# Visual Studio 2008 Express Editions - Now Available !



## Zeeshan Quireshi (Nov 23, 2007)

Guys , the latest edition of MS's FREE IDE is out .

*www.microsoft.com/express/images/download/VSE_DL_CS_Header.jpg*www.microsoft.com/express/images/download/VSE_DL_WebDev_Header.jpg
*www.microsoft.com/express/images/download/VSE_DL_Basic_Header.jpg*www.microsoft.com/express/images/download/VSE_DL_CPP_Header.jpg

Get the All-In-One DVD ISO Here :

*go.microsoft.com/fwlink/?LinkId=104679

Or Download The Individual Editions Here:

*www.microsoft.com/express/download/


----------



## damnthenet (Nov 23, 2007)

I couldn't install the VS express provided in OCT digit.....It seems there r lot of issues
Will this install without probs????


----------



## Krazy_About_Technology (Nov 23, 2007)

Yeh dude, downlading the ISO now.
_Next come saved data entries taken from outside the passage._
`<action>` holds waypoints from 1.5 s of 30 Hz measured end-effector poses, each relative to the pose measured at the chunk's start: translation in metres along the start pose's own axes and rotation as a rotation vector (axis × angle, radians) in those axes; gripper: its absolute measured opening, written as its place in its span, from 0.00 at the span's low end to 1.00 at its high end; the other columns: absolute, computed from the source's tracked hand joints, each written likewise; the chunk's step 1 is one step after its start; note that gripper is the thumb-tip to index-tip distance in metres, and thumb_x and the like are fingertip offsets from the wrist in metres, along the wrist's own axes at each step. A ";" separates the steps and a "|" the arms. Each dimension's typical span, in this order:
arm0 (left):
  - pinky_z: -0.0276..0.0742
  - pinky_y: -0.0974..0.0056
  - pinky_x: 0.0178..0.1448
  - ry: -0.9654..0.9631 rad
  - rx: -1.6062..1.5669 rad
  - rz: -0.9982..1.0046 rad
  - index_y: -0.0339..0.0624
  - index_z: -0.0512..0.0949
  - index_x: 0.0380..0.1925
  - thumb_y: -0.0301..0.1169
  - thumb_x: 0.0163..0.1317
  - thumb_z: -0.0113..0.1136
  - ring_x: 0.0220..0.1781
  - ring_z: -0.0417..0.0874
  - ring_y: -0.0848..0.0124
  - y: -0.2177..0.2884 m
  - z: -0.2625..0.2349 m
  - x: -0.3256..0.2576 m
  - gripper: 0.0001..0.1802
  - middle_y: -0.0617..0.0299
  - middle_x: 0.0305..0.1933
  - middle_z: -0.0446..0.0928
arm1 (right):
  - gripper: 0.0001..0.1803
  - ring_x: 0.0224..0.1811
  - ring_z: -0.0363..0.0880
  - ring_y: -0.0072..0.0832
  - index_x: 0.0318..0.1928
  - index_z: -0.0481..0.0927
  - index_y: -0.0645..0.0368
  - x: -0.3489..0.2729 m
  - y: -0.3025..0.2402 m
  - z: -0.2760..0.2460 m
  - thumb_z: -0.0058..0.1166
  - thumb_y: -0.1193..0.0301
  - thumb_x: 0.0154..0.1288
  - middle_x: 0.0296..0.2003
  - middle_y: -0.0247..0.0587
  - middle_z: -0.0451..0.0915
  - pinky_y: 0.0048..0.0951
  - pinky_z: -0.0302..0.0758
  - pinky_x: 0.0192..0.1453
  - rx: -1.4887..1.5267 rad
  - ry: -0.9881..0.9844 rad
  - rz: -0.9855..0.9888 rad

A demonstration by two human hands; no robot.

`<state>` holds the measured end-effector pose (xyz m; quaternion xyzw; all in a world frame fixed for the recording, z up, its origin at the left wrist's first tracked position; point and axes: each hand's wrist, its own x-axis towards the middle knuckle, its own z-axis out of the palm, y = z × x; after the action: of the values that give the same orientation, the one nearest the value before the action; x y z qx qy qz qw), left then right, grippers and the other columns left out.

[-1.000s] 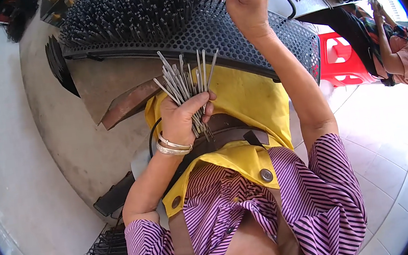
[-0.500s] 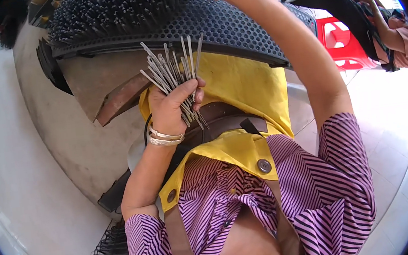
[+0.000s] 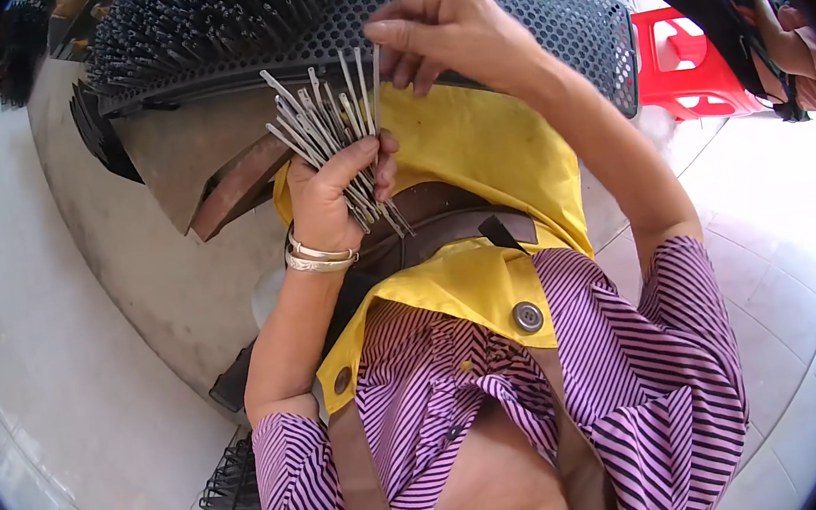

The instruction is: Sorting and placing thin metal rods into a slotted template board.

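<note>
A fanned bundle of thin, silvery-grey metal rods [image 3: 313, 125] stands up out of my left hand [image 3: 330, 188], whose fingers and thumb are wrapped round its lower part. My right hand [image 3: 438, 35] is at the upper right of the bundle, thumb and fingers pinched at the top of the rightmost rod. Its fingertips partly cover that rod's end. Just beyond my hands lies a dark perforated metal tray [image 3: 510, 2]. Many dark rods [image 3: 211, 26] stand packed upright on the tray's left part.
A brown wooden beam [image 3: 234, 189] sticks out below the tray. To the right is a red plastic stool [image 3: 679, 68], with another person [image 3: 792, 50] beside it. Black wire racks or hangers [image 3: 234, 491] lie at the lower left. A yellow apron [image 3: 486, 145] covers my lap.
My right hand has come back from over the far side of the tray to the tops of the rods. The left hand still grips the bundle, slightly shifted in the picture.
</note>
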<state>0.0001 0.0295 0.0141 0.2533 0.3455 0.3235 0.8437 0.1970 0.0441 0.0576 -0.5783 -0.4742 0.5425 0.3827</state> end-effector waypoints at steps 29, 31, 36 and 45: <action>0.68 0.70 0.19 -0.122 -0.028 -0.172 0.32 0.74 0.32 0.25 0.55 0.54 0.28 0.80 0.65 0.007 -0.010 -0.001 0.07 0.45 0.35 0.78 | 0.09 0.26 0.79 0.26 0.35 0.77 0.68 0.004 0.002 -0.049 0.53 0.73 0.59 0.27 0.45 0.79 0.23 0.78 0.29 0.634 0.300 -0.365; 0.68 0.70 0.19 -0.148 -0.033 -0.185 0.32 0.74 0.32 0.25 0.55 0.54 0.28 0.80 0.65 0.005 -0.012 0.000 0.07 0.45 0.35 0.78 | 0.07 0.20 0.76 0.24 0.28 0.77 0.68 0.025 0.006 -0.049 0.56 0.74 0.54 0.19 0.42 0.77 0.25 0.73 0.24 0.175 0.712 -0.284; 0.68 0.71 0.19 -0.146 -0.051 -0.183 0.33 0.74 0.34 0.25 0.55 0.54 0.27 0.79 0.66 0.006 -0.010 0.001 0.07 0.48 0.33 0.78 | 0.06 0.22 0.76 0.23 0.32 0.77 0.69 0.039 0.015 -0.051 0.54 0.79 0.54 0.22 0.41 0.79 0.22 0.74 0.27 0.278 0.704 -0.473; 0.67 0.71 0.19 -0.168 -0.037 -0.184 0.36 0.73 0.36 0.24 0.57 0.52 0.28 0.76 0.64 0.003 -0.017 0.001 0.07 0.47 0.35 0.75 | 0.04 0.24 0.74 0.17 0.33 0.79 0.65 0.049 0.018 -0.046 0.56 0.79 0.54 0.23 0.35 0.78 0.17 0.71 0.29 -0.004 0.783 -0.543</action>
<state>-0.0129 0.0359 0.0051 0.2312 0.2891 0.2287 0.9004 0.2430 0.0903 0.0322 -0.5950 -0.4295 0.1631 0.6594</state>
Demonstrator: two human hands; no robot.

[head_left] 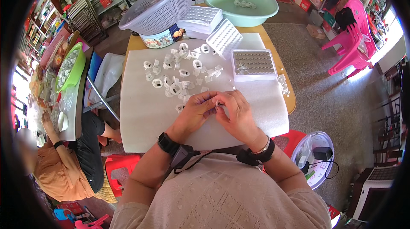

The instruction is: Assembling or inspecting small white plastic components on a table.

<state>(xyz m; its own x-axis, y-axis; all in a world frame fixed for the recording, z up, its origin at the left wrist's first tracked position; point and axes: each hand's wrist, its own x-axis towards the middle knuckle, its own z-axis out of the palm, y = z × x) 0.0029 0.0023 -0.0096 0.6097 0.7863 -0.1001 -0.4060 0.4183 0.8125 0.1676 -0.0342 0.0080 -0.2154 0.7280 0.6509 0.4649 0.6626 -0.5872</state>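
Observation:
Above the near half of the white-covered table (145,122), my left hand (197,111) and my right hand (237,113) meet with their fingertips together. Both pinch one small pale piece (218,104); fingers cover most of it, so its exact kind is hidden. Just beyond my hands lie several loose white plastic fittings (175,88), some showing dark round openings. To the right of them sits a white tray (254,64) with rows of small metallic-looking parts. A white ridged tray (224,39) leans against a stack of similar trays (200,19).
A lilac basket (160,11) rests by a printed tub (158,39) at the back left; a green basin (241,9) holds white pieces. Small white bits (282,84) lie at the right edge. At left, another person (64,169) sits by a lime-green basket (70,66).

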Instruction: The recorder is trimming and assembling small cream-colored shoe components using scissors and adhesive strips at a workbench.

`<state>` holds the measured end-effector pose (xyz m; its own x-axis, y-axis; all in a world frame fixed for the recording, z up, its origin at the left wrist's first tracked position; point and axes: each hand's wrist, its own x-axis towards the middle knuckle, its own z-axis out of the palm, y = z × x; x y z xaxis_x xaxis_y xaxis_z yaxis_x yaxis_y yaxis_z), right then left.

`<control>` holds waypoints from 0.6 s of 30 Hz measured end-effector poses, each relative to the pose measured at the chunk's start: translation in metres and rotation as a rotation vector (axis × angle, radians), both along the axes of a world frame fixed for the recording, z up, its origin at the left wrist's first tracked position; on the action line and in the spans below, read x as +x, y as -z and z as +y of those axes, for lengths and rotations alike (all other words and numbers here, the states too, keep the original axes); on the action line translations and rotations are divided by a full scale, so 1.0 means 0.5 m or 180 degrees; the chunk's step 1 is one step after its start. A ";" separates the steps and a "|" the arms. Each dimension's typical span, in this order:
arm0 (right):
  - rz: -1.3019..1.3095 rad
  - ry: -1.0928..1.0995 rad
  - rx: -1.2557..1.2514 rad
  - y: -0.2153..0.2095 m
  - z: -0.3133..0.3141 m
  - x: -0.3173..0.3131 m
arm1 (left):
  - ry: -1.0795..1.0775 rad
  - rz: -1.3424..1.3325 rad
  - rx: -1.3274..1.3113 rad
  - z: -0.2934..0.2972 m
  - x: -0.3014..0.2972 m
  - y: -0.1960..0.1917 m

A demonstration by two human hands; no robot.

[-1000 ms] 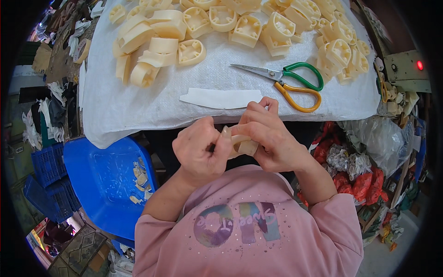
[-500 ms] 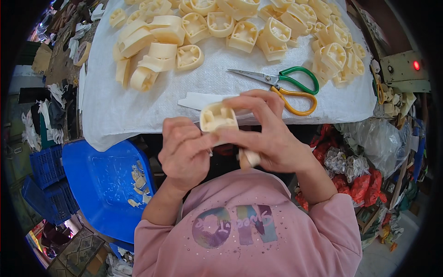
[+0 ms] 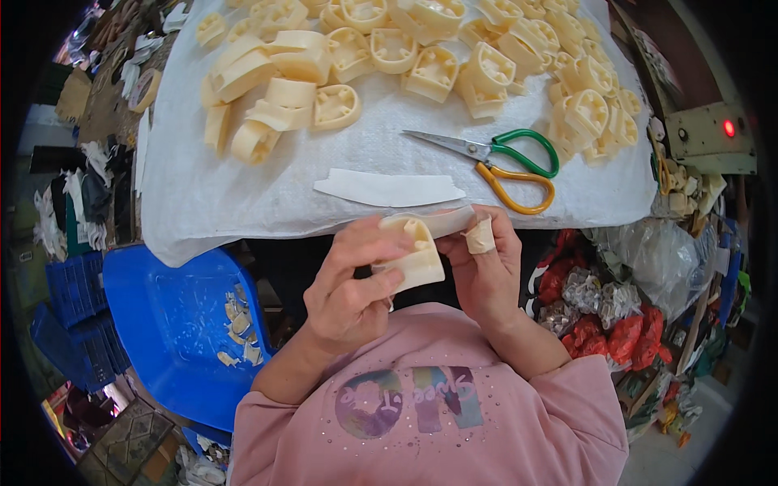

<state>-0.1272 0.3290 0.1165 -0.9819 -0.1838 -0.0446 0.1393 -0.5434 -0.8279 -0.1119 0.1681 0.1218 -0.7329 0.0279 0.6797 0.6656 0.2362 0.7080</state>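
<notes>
My left hand (image 3: 354,279) is closed around a cream plastic shoe heel (image 3: 420,267), D-shaped and hollow, tilted just off the near table edge. A pale strip (image 3: 446,222) runs from the heel's far side to my right hand (image 3: 489,271), whose fingers pinch its right end. A tan wrap (image 3: 480,236) covers one digit of that hand. How much of the strip touches the heel is hidden. On the table just beyond lies a white curved strip (image 3: 389,188). Scissors (image 3: 490,152) with one green and one yellow handle lie partly open to its right.
Many similar cream heels (image 3: 338,106) are heaped across the far side of the white-covered table (image 3: 267,190). A blue plastic bin (image 3: 166,324) with scraps stands at lower left. Red and clear plastic bags (image 3: 624,332) pile up at right, below a box with a red light (image 3: 728,128).
The heel has turned and moved slightly right and down in my left hand. My right hand has shifted off the heel and now holds the pale strip. The white strip on the table is uncovered.
</notes>
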 end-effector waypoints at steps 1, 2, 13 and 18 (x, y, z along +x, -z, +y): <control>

BTW, its a 895 MB in size, is there a way i can compress it to write on a cd? i mean is there a software that i can use to create a compressed,mountable cd image?


----------



## clmlbx (Nov 23, 2007)

^^  You Can Use 900 Mb Cd ... But Difficult To Find It 

Downloaded Last Night All In One Dvd .


----------



## Zeeshan Quireshi (Nov 23, 2007)

damnthenet said:
			
		

> I couldn't install the VS express provided in OCT digit.....It seems there r lot of issues
> Will this install without probs????


Ya this works Without Probs.

Digit DVD had only the Installation Bootstrapper and not the whole setup that's why it caused problems


----------



## Krazy_About_Technology (Nov 23, 2007)

clmlbx said:
			
		

> ^^  You Can Use 900 Mb Cd ... But Difficult To Find It
> 
> Downloaded Last Night All In One Dvd .



Yup! haven't seen any here in delhi. Any other suggestions??


----------



## sakumar79 (Nov 24, 2007)

Hmm... They have given web-based installer for each components but for offline installer, they have given option for All-in-one DVD ISO only... Would have been nice if they could have given offline installers for each component separately also...

Arun


----------



## Gigacore (Nov 24, 2007)

thanks for that.....


----------



## ravi_9793 (Nov 24, 2007)

thanks brother for updating


----------



## MetalheadGautham (Nov 24, 2007)

i think i will over burn my CD again...

Can you pls giv this, digit?


----------



## Zeeshan Quireshi (Nov 24, 2007)

sakumar79 said:
			
		

> Hmm... They have given web-based installer for each components but for offline installer, they have given option for All-in-one DVD ISO only... Would have been nice if they could have given offline installers for each component separately also...
> 
> Arun


Fact is that Offline installer for each component rakes about 600 MB each , and as all components share the same backend so an All-in-One DVD takes only 800 MB space which is much better considering you want to install mulitple products .


----------



## r2d2 (Nov 24, 2007)

Is it beta 2 or final release version?


----------



## Krazy_About_Technology (Nov 25, 2007)

^ Its the final version.

They could have given a much nicer package which can install all the products or the choosen ones and using one WCU folder in that. The DVD iso contains 4 copies of SQL Server, .NET Framework, Silverlight Plugin etc. They just ripped the CD ISOs, put them in different folders and created a HTML Application (hta) to run them convieniently. If you copy the contents of dvd on harddrive, it'll take around 3.xxx GB out of which only around 900 MB is useful, rest all is redundent data. I think they have applied some kind of compression in DVD or maybe the WCU folder is only one, others are mere directory entires in ISO filesystem sructure. If it is compression, then it could be well packed into a CD also.


----------



## RCuber (Nov 25, 2007)

Any one working on 3.5?


----------



## CadCrazy (Nov 25, 2007)

Krazy_About_Technology said:
			
		

> Yeh dude, downlading the ISO now. BTW, its a 895 MB in size, is there a way i can compress it to write on a cd? i mean is there a software that i can use to create a compressed,mountable cd image?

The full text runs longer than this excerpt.